:: What you have to do ::
The response must contain each line of the material that holds "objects".

:: Data shown ::
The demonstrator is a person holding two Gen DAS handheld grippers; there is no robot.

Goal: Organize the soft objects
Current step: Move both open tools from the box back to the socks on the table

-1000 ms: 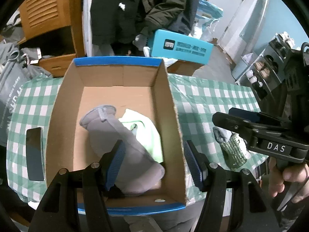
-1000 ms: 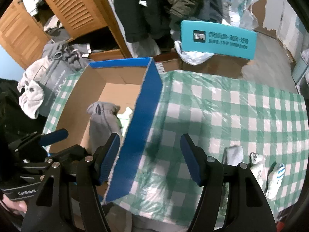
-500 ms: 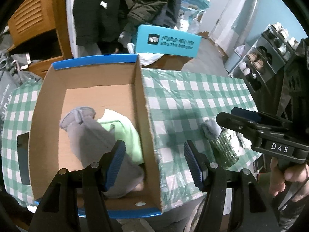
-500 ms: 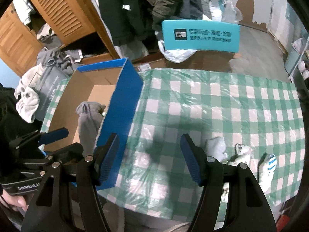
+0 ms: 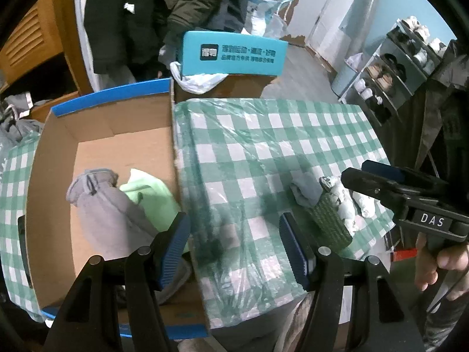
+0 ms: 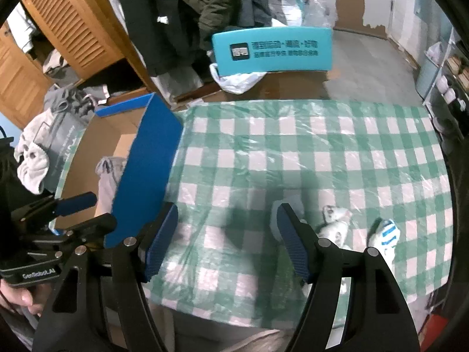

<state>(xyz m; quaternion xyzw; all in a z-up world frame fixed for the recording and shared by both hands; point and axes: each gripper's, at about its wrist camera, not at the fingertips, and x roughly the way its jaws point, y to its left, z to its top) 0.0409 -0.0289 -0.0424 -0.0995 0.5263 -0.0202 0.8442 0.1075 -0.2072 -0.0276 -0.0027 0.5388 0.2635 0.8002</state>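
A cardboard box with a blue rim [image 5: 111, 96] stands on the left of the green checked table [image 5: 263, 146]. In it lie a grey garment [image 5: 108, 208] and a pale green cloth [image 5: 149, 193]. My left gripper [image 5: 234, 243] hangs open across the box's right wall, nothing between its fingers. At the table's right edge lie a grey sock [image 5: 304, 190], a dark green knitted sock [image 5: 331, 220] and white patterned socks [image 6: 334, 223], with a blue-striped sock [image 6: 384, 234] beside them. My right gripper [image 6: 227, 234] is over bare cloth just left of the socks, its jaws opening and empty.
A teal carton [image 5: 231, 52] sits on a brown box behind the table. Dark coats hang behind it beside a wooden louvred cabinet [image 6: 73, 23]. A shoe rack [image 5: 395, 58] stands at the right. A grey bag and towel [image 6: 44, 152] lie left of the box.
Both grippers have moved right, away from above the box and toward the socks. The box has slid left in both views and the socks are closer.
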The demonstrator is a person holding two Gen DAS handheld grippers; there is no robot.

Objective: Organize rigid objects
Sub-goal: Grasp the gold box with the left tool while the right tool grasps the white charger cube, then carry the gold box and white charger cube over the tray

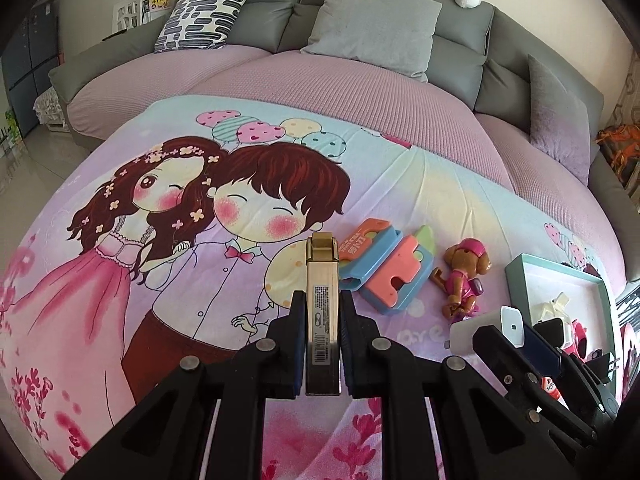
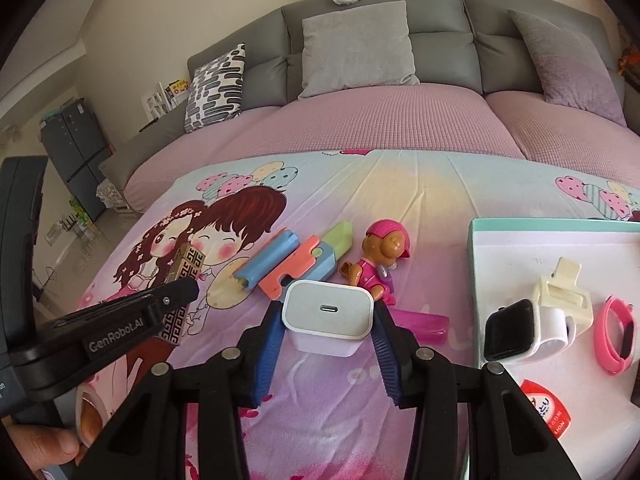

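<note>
My left gripper (image 1: 322,300) is shut on a slim gold box (image 1: 322,280) with a barcode, held above the cartoon blanket; the box shows as a gold patterned box (image 2: 188,264) in the right wrist view. My right gripper (image 2: 328,312) is shut on a white USB charger (image 2: 326,314), also seen in the left wrist view (image 1: 508,320). Blue-and-orange plastic toys (image 1: 384,264) (image 2: 288,264) and a pink toy puppy (image 1: 464,280) (image 2: 380,264) lie on the blanket beyond the grippers.
A teal-rimmed white tray (image 2: 520,248) at the right holds a smartwatch (image 2: 516,332), a cream clip (image 2: 560,292), a pink band (image 2: 614,336) and a red-white item (image 2: 544,404). A grey sofa (image 1: 360,40) with cushions stands behind.
</note>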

:: The answer ::
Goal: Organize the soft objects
Objective: Organize rigid objects

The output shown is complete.